What this task involves — Once you reach the line containing "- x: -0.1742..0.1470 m" in the entries below, write out that line and each one after it down to the line containing "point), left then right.", exactly and with nothing added.

[[ Records for processing, beginning ]]

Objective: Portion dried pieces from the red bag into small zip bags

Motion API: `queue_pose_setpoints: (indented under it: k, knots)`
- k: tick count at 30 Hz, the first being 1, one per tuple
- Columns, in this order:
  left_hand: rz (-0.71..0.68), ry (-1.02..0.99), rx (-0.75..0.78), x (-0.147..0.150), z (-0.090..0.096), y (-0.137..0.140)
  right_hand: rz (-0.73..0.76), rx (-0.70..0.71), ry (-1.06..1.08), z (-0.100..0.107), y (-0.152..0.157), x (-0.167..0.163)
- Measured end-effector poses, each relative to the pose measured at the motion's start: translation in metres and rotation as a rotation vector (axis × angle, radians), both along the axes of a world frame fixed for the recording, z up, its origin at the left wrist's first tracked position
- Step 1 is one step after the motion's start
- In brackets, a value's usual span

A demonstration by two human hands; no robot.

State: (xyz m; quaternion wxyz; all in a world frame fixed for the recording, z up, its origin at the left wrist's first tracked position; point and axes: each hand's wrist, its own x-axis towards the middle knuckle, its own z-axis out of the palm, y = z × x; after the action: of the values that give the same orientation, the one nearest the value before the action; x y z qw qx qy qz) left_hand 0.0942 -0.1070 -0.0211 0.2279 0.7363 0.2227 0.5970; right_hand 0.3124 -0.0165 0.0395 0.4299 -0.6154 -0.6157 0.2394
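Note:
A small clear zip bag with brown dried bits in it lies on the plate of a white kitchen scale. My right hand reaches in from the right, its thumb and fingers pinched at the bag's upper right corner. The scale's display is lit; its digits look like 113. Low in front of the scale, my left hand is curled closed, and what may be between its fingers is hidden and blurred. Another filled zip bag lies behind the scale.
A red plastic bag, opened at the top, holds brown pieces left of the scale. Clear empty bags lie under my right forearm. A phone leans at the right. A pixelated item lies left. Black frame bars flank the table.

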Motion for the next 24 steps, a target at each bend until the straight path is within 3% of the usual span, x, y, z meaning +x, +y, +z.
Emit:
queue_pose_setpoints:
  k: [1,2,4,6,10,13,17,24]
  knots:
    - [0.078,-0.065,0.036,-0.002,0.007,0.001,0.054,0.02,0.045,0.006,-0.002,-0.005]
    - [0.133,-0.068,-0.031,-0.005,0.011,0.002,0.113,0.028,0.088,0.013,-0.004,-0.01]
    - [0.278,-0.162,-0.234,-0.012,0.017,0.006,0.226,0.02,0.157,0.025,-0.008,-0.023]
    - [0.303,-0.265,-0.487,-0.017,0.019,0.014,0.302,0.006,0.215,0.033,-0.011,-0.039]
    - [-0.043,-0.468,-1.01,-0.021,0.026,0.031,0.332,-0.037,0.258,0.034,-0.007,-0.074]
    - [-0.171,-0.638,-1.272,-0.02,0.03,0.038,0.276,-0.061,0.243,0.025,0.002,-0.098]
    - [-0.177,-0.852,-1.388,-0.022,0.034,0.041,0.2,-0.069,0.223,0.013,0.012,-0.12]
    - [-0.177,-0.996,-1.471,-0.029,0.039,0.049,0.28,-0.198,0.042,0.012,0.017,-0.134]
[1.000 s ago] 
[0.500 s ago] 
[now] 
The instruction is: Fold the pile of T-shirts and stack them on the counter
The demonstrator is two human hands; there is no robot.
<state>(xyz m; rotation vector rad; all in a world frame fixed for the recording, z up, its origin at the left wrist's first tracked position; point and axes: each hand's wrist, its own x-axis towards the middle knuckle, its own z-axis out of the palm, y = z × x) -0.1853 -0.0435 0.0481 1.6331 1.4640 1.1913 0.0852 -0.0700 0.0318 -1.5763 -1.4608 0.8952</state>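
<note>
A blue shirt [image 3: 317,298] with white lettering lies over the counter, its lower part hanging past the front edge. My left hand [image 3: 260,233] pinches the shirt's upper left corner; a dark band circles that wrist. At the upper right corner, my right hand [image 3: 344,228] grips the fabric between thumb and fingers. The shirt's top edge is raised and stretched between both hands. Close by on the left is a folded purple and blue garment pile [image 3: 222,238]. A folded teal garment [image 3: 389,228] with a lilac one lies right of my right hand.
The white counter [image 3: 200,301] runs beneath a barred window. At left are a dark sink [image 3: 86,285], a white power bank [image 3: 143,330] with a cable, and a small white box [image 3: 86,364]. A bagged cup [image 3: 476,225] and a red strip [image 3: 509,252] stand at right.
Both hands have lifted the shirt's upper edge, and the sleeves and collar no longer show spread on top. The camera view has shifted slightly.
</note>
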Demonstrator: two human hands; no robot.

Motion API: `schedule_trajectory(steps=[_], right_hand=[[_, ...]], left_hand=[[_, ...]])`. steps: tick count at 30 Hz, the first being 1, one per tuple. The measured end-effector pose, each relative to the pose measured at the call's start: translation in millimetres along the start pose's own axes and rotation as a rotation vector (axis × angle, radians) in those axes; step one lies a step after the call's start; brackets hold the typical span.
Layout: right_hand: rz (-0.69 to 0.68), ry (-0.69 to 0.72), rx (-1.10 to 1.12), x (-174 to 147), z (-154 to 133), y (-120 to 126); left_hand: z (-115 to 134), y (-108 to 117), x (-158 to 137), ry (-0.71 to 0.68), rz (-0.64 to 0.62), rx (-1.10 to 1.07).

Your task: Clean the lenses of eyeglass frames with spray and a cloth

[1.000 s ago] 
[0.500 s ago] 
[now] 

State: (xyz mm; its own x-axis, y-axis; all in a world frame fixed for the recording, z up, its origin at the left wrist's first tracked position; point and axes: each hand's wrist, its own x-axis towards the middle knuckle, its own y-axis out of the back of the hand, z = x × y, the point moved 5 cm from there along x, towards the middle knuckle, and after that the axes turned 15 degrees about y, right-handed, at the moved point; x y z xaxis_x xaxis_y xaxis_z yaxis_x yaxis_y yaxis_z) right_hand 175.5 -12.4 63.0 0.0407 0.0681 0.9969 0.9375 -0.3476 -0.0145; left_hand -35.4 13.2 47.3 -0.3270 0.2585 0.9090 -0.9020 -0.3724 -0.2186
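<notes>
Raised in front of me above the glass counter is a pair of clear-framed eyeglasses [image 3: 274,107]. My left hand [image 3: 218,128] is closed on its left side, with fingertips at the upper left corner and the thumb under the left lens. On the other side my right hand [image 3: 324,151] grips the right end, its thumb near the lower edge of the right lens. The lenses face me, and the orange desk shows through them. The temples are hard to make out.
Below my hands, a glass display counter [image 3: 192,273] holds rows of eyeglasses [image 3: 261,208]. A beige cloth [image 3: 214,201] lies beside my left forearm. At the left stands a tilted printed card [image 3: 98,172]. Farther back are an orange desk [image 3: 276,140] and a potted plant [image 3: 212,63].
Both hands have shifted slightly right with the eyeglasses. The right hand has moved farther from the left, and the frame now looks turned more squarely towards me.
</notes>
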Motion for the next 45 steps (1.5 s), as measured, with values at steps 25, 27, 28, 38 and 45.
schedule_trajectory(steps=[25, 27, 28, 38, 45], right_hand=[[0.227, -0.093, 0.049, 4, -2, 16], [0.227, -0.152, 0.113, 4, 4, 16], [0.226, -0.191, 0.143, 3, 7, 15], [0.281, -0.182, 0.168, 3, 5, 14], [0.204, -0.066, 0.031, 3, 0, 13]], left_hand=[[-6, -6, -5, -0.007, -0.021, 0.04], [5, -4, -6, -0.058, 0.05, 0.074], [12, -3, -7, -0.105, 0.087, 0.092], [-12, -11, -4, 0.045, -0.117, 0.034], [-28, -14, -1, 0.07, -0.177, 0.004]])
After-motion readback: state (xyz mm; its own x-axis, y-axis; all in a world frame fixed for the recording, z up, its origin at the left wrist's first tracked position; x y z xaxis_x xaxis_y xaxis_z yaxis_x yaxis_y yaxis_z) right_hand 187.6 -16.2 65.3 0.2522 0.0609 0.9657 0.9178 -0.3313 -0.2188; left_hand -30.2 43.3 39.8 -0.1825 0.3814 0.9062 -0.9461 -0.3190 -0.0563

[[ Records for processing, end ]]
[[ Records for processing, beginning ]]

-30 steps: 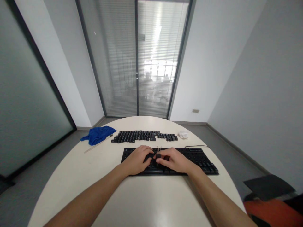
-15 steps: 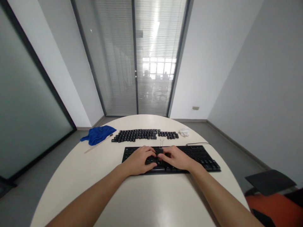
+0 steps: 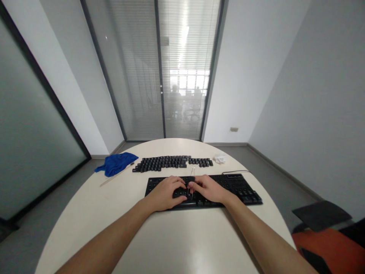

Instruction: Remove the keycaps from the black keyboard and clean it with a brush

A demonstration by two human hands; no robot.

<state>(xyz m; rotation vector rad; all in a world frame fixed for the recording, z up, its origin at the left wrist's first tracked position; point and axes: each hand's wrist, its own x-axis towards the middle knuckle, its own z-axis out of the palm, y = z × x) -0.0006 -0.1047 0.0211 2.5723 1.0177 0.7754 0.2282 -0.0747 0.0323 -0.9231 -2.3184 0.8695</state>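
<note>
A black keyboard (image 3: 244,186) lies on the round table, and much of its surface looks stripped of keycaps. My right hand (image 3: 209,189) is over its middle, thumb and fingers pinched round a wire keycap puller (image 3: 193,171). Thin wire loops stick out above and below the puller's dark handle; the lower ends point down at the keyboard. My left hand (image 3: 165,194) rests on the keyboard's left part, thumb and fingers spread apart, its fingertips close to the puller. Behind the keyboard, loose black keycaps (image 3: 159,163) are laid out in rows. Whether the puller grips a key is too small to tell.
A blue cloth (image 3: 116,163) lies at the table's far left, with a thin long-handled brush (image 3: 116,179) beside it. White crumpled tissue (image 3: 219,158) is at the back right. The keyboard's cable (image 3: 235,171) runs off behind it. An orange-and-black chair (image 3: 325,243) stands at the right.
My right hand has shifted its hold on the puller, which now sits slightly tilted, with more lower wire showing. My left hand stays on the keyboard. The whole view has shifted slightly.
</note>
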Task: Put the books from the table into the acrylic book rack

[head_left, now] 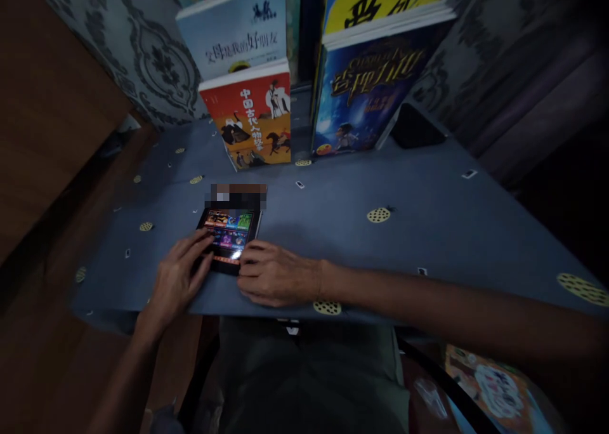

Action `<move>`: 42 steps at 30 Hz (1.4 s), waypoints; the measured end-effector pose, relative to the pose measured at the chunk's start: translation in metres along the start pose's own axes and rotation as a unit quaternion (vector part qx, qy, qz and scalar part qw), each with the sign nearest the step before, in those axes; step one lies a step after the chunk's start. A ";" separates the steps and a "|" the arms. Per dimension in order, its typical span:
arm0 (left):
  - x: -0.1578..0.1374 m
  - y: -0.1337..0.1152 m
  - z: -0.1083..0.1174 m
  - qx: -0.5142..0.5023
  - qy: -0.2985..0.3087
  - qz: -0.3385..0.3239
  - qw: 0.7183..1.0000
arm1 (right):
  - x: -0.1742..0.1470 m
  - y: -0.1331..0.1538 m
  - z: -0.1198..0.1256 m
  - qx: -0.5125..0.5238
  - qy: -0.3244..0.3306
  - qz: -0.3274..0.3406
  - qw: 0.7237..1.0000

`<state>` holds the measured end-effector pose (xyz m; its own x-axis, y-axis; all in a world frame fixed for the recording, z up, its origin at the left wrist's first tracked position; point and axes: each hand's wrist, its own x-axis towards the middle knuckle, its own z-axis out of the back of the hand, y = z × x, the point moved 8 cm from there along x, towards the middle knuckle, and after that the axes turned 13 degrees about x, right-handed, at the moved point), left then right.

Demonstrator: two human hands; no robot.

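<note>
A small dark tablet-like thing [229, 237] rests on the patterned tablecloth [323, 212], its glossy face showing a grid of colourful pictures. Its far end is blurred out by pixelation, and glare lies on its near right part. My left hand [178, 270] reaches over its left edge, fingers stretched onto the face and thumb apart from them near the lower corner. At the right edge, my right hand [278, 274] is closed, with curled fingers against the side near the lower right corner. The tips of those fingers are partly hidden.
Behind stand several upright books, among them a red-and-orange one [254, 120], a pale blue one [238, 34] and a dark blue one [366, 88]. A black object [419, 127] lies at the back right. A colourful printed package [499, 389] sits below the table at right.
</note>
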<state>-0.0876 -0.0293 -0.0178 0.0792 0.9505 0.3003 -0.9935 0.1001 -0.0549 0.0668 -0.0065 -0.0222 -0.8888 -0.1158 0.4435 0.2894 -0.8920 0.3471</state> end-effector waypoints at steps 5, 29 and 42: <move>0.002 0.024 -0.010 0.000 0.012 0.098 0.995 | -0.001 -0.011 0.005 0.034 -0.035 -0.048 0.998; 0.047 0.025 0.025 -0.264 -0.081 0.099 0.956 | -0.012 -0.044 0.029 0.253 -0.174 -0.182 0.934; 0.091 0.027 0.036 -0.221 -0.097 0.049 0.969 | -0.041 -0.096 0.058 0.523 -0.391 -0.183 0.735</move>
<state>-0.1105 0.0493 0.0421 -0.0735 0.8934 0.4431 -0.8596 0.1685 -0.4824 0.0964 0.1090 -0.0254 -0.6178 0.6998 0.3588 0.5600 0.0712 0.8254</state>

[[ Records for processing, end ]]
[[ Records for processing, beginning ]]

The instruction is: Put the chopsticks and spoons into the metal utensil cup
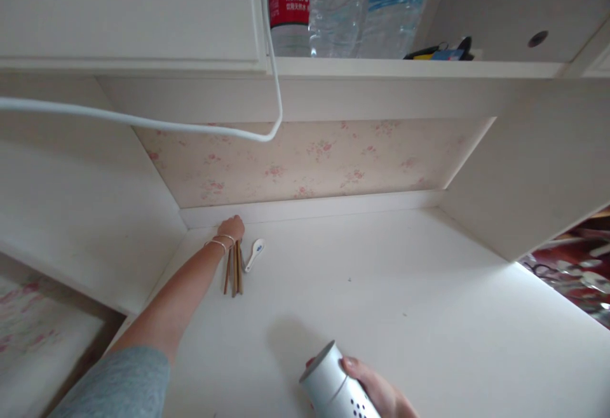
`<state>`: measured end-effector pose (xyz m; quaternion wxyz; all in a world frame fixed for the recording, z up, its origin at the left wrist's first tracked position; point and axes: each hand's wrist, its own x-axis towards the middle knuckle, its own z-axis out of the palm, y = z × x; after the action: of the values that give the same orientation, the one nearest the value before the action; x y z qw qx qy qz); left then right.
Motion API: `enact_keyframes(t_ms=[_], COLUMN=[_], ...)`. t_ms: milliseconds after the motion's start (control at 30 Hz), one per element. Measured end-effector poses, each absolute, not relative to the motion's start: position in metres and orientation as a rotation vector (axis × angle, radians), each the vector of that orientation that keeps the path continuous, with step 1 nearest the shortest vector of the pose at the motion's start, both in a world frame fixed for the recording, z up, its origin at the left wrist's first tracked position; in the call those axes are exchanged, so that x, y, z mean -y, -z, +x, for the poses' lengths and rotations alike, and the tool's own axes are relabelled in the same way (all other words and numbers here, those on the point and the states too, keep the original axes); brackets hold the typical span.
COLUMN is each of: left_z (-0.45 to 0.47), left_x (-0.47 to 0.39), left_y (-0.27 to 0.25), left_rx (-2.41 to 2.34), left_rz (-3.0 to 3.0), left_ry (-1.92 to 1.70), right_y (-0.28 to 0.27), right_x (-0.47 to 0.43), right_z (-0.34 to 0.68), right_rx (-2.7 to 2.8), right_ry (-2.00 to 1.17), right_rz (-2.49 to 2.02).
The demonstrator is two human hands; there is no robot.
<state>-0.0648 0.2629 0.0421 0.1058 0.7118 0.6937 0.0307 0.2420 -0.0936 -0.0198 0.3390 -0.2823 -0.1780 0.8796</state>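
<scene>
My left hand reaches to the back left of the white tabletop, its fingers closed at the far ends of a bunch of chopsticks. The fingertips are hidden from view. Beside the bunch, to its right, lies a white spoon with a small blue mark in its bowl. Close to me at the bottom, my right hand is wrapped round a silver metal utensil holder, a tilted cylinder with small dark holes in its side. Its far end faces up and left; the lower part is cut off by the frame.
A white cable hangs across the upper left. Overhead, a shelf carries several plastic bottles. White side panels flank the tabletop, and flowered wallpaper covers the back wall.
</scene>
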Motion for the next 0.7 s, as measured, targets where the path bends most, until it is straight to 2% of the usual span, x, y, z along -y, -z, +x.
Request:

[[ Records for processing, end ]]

Response to this exercise —
  - x: -0.1742..0.1470 m
  - y: -0.1331..0.1538 m
  - z: -0.1198..0.1256 m
  - qx: -0.5125..0.5238
  - qy: -0.3244..0.3306
  - qz: -0.3274..0.3406
  - qw: 0.7237..1.0000

`<state>` holds the measured end-effector pose (xyz m; its own x-axis, y-axis; all in a world frame fixed for the recording, z up, its origin at the left wrist's first tracked position; point and axes: each hand's wrist, its own x-axis towards the middle knuckle, its own z-axis out of the back of the hand, y = z × x, the point moved 8 cm from there along x, towards the middle knuckle, and after that the axes turned 13 degrees about x, right-handed, at the moved point), left then right.

Nothing more is needed to complete the output.